In this case, since the scammer was unable to answer any of my questions, all he was able to do was repeat the information he did have (my name, address and telephone number). I was really impressed that he was able to read a telephone directory. Clearly he must be genuine. Not… At which point I suggested he should get a proper job. He was still laughing when I rang off. Kind of like an ambulance chaser, but less ethically grounded.
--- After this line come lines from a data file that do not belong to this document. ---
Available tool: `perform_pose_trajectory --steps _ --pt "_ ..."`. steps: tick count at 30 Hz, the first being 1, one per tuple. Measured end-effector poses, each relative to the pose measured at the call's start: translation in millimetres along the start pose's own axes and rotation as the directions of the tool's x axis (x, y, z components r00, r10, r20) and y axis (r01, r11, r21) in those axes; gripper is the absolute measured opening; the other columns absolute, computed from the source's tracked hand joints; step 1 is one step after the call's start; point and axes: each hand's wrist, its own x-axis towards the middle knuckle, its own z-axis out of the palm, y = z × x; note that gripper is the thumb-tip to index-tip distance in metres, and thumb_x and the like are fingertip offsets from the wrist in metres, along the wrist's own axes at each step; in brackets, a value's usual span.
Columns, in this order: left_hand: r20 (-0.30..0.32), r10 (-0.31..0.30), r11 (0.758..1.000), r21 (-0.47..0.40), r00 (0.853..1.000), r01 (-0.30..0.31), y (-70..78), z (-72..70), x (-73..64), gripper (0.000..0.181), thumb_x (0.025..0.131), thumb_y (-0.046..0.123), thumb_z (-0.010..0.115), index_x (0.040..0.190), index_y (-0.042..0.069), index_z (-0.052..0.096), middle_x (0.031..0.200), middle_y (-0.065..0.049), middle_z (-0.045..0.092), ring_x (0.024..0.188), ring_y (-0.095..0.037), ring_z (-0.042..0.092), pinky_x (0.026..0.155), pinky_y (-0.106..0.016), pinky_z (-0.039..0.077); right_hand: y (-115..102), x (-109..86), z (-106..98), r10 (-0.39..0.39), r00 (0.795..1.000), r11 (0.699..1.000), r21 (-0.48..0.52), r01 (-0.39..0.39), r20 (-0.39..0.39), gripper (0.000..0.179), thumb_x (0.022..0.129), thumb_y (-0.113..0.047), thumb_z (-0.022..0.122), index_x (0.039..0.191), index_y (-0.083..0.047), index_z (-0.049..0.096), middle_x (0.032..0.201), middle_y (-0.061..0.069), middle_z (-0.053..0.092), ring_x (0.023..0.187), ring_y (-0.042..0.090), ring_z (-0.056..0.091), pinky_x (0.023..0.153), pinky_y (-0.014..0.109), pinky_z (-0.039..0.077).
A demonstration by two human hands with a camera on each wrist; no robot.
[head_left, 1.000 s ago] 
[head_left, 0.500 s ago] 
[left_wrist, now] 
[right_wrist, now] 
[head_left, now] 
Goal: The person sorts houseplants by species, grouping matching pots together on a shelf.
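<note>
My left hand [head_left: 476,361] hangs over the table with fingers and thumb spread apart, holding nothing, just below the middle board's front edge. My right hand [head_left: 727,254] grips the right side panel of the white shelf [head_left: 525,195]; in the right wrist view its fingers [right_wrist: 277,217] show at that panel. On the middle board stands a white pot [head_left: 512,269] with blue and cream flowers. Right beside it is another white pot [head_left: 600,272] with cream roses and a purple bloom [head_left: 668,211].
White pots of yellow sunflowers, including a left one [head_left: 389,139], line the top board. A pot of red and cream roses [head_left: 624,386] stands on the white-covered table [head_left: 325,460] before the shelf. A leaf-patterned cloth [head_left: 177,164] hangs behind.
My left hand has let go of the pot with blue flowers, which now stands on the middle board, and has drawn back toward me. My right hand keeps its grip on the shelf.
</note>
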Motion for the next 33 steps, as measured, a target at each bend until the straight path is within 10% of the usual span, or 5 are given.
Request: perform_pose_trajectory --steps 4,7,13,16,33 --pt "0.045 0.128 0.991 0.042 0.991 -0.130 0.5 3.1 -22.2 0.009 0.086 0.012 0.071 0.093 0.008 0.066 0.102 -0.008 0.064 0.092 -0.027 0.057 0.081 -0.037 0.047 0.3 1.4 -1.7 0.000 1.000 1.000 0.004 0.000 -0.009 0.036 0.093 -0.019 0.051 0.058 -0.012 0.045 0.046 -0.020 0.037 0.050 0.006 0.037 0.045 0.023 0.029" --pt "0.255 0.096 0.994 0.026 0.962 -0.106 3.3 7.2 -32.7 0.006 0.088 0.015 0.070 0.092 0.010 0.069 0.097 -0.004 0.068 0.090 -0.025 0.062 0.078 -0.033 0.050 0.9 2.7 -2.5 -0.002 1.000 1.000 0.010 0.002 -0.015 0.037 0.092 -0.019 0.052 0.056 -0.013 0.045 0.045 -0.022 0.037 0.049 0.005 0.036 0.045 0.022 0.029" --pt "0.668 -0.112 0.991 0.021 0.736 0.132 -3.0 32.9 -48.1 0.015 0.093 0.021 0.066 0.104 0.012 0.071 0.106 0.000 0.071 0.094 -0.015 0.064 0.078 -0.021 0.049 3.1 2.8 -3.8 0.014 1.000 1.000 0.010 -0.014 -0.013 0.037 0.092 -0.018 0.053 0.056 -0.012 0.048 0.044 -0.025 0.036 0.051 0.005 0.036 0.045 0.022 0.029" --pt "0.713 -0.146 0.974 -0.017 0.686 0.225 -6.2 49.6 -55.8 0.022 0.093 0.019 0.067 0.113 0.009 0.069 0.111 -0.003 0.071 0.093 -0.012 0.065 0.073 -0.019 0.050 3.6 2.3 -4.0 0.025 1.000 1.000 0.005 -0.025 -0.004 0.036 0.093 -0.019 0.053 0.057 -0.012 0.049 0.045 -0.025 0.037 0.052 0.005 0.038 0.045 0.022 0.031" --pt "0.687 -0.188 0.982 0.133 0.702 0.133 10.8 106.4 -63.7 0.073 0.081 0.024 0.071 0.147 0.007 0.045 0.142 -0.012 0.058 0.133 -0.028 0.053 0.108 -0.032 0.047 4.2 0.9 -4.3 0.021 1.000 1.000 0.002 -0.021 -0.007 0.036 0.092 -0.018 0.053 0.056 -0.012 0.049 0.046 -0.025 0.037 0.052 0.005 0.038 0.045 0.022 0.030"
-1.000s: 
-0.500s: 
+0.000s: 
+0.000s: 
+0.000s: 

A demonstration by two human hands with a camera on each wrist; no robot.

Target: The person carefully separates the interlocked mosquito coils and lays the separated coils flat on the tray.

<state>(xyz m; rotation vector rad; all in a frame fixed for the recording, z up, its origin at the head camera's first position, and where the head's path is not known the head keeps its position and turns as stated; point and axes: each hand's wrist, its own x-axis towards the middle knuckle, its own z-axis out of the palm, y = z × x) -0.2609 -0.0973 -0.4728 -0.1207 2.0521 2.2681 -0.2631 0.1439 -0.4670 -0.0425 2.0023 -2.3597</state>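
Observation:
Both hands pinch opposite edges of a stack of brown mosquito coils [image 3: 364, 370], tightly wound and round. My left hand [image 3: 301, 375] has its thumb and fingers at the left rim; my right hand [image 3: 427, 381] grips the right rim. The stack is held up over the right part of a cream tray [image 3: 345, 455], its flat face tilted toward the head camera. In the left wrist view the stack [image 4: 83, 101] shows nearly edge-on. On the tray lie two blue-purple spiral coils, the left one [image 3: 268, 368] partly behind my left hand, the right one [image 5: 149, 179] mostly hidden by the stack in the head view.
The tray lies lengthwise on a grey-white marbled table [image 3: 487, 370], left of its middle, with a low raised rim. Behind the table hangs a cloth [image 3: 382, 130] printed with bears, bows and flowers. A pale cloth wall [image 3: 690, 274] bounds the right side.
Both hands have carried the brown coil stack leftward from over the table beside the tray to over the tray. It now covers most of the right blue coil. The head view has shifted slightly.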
Even if you have had such an accident and think there might be a case for a claim, it’s pretty much a given that if someone calls you out of the blue offering guaranteed success in obtaining a guaranteed amount, it’s a scam. A legitimate claims management company (and there is such a beast) in the UK has to jump through quite a few hoops before it can legitimately ask you for payment for acting on your behalf: it has to assess your claim and chances of success, give you full details of the company and your contact point, and so on. The salient points of the legislation covering these issues can be found on the Claims Management Regulator’s web site. Sorry, but I’m not really conversant with legislation and regulation in this area in the US.

PPI gives me the PIP

Another common (and somewhat related) nuisance in the UK consists of unsolicited phone calls offering help with PPI (Payment Protection Insurance) claims. This was a form of insurance offered by financial institutions to (partially) cover loan repayments when a borrower was unable to meet repayment commitments due to illness or unemployment. While there are often grounds for compensation for the inappropriate or misleading sale of PPI, there has been a plague of equally aggressive salesmanship from claims management companies using cold-calling and unsolicited text messages to whip up business.
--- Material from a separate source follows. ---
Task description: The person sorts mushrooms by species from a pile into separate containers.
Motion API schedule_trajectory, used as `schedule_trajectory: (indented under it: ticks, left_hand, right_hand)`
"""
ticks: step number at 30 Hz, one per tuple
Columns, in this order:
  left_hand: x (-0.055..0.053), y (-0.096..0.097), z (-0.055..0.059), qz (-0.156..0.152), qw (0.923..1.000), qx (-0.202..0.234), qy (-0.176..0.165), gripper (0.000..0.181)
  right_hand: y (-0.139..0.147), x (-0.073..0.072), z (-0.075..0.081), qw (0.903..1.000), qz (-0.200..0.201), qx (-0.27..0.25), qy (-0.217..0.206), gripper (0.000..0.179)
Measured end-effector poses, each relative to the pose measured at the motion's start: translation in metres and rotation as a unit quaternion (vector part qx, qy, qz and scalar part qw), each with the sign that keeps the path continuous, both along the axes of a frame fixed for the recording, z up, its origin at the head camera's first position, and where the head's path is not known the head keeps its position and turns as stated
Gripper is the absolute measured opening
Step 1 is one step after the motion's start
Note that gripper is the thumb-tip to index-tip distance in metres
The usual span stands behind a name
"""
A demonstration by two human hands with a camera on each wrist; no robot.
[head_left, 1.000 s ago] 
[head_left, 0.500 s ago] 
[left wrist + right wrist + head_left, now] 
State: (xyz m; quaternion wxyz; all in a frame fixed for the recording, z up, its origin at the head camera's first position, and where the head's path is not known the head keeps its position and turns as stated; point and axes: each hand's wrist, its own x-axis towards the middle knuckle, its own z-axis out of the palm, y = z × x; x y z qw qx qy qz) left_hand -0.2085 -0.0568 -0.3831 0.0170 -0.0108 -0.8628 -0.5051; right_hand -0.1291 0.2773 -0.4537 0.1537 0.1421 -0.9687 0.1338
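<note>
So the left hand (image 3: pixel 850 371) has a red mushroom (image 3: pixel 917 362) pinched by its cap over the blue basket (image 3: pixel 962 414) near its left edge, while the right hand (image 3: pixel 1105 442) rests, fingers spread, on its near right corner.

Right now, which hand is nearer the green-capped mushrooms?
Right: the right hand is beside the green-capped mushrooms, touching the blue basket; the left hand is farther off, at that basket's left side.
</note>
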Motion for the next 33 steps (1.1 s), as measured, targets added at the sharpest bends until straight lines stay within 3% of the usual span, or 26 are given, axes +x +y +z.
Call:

A common practice is the use of automated messages that you can opt out of, but only by waiting till the end of the recording, at which point you can press a key when prompted. This is particularly galling if you’re already subscribed to the Telephone Preference Service, a UK “do no call” register that businesses are supposed to check before they make cold calls. Not to mention the fact that it’s not actually necessary to pay an agency to claim a PPI refund on your behalf, if you’re entitled to one. In fact, apparently in the face of complaints from the banking industry about floods of inappropriate claims by agencies and from consumers about harassment by cold-callers, the Ministry of Justice is introducing measures to fine companies that overstep the mark. Guidance on the conduct of PPI claims by Claims Management Companies is available from the Ministry of Justice site, notably this bulletin.

I’ve also seen reports of PPI claim-related cold calling from Indian call centres, claiming that they are working with the justice ministry on refunds of bank charges and PPI, and requiring an upfront fee before handling the claim, in clear defiance of the regulations that already exist. A particularly unpalatable aspect of this particular variation is that pensioners are often targeted.